I have lots of friends, family, and acquaintances who are joining the movement to get into better shape. With so many different programs out there to help with the process, there is a lot of variety in what to do. I have seen results from all these programs, and they DO work......pretty amazingly, as a matter of fact.
I, however, due to my heart condition, cannot partake in any of these programs. My favorite is the P90X, which a few people I know are doing. The goal of P90X, from what I can tell, is to exercise until you puke.
Instead of partaking in these excellent structured programs, I have created an conglomeration that is more challenging than P90X, more -ology than Shakeology, and more EXTREME than ChiLEAN Extreme.
It's called...............being a stay-at-home parent.
Doubt my results? Try this regimen:
Mini-Tri with Extended Posturing Description: A mini-triathalon, involving the child carry, the phone cradle, and the culinary crunch.

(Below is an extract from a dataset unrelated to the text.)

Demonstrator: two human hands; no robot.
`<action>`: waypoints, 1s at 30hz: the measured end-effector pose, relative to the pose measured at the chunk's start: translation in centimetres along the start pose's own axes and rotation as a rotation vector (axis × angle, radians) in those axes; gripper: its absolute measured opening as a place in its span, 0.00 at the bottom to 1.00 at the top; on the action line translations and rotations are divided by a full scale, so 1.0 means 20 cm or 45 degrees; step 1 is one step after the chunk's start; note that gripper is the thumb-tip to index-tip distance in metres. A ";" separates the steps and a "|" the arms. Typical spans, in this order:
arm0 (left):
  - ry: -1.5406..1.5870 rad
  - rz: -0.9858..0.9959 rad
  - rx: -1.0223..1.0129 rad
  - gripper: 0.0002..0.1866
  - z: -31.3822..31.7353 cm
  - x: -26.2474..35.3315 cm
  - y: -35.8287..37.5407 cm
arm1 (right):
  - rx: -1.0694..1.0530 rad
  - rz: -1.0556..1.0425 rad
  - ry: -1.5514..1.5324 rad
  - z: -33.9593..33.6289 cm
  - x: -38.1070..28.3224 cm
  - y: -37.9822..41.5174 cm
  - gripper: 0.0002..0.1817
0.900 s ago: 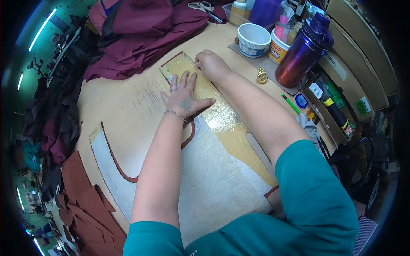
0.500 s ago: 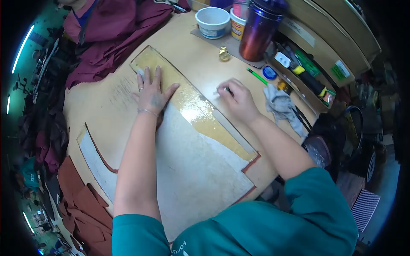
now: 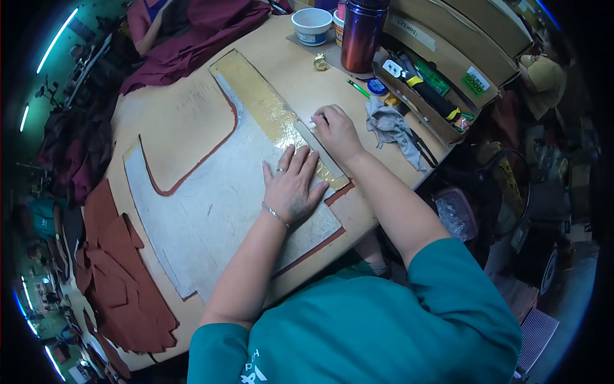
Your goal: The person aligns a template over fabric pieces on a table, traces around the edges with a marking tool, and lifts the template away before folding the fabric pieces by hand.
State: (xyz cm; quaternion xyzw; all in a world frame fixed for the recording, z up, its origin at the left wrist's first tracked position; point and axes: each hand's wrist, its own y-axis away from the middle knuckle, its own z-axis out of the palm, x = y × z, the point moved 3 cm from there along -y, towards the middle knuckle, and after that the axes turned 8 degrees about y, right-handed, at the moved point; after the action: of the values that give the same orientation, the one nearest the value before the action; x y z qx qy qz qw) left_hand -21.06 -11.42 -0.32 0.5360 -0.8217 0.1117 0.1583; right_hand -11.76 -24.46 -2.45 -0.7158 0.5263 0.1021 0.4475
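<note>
A large grey-white pattern piece (image 3: 192, 224), with a shiny yellowish taped band (image 3: 252, 96) along one edge, lies flat on the table. Reddish-brown fabric (image 3: 313, 251) peeks out from under its edges. My left hand (image 3: 293, 182) is spread flat on the pattern near its lower right, a ring and a bracelet on it. Just beyond the taped edge, my right hand (image 3: 338, 136) pinches a small white piece (image 3: 313, 124) that looks like chalk. A narrow grey strip (image 3: 320, 150) runs along the pattern's edge beside this hand.
Folded reddish-brown fabric (image 3: 115, 275) lies at left, maroon cloth (image 3: 185, 48) at the back. Beyond my right hand are a grey rag (image 3: 390, 128), a green pen (image 3: 358, 88), a gold watch (image 3: 320, 61), a tumbler (image 3: 363, 38), a white tub (image 3: 312, 27) and a cardboard tool box (image 3: 425, 105).
My left hand has moved from the pattern's far end to its near right part, baring the curved cutout. My right hand has come slightly nearer along the taped edge. The camera view has shifted.
</note>
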 end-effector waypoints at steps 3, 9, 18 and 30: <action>0.003 -0.006 -0.003 0.32 0.00 0.00 0.01 | -0.052 0.041 0.033 -0.05 -0.02 0.07 0.06; -0.017 0.029 0.026 0.32 0.02 -0.02 0.00 | -0.148 -0.013 0.092 -0.04 -0.04 0.08 0.04; -0.007 0.014 0.044 0.34 0.01 -0.02 0.00 | -0.438 0.038 0.057 -0.25 -0.10 0.23 0.04; -0.002 -0.010 0.022 0.35 0.02 -0.02 -0.01 | -0.388 -0.077 0.147 -0.22 -0.10 0.22 0.05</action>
State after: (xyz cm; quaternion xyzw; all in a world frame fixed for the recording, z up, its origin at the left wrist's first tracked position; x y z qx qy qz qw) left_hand -20.83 -11.26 -0.75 0.5408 -0.8187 0.1177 0.1533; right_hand -17.77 -26.70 -1.11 -0.7956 0.5077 0.1260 0.3056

Reality: Comforting a crying child, listening to your significant other ramble about their work day while they are stuck in traffic, and trying to cook dinner, all events run concurrently.
Benefit: Extended periods of using muscles unused in years. Focusing methods enhanced in order to keep track of phone conversation and tune out crying child. Internal timing tested to not burn dinner.
Suburban Steeplechase
Description: Obstacle course consisting of items commonly found in interior decorating and miscellaneous house fixtures.
Reality: Child has dangerous/destructive object, and is running with it. Objective is to catch child and remove object.
Benefit: Limber bodies will excel at this event because of thier ability to bend and twist to avoid collision with immovable objects while running.
Mock Equestrian Course
Description: Entertain child by pretending to be a horse. Give "rides" to willing participants.
Reality: The last resort to quiet a crying child.
Benefit: None. Joints become sore and ache. 90% of participants in this event walk away limping. Only recommended for HARDCORE athletes.
Two Minute Warning
Description: Significant other is nearing home base.
Reality: You have been Facebooking all day, and he/she is gonna be PISSED that the house isn't clean.
Benefits: Enhances leadership abilities by ordering children to perform tasks at speeds exponentially faster than normal. Improvisational skills challenged to create a finished product that is similar to "polishing a turd"
There it is. Guaranteed to keep you fit, trim, and sane.
SooperP90LeanologyExtreme has not nor will ever be tested by doctors. This is in no way an invitation to try this regimen if you are not prepared to suffer consequences including, but not limited to: insanity, fury, anger, depression, rejection, exasperation, joy, exhaustion, and sudden death. The makers of SooperP90LeanologyExtreme are in no way responsible for any injuries to you, your children, or any small house animals during the performance of these events. SooperP90LeanologyExtreme has not been approved, looked at, or even considered by the FDA, but would probably be banned for excessive awesomeness.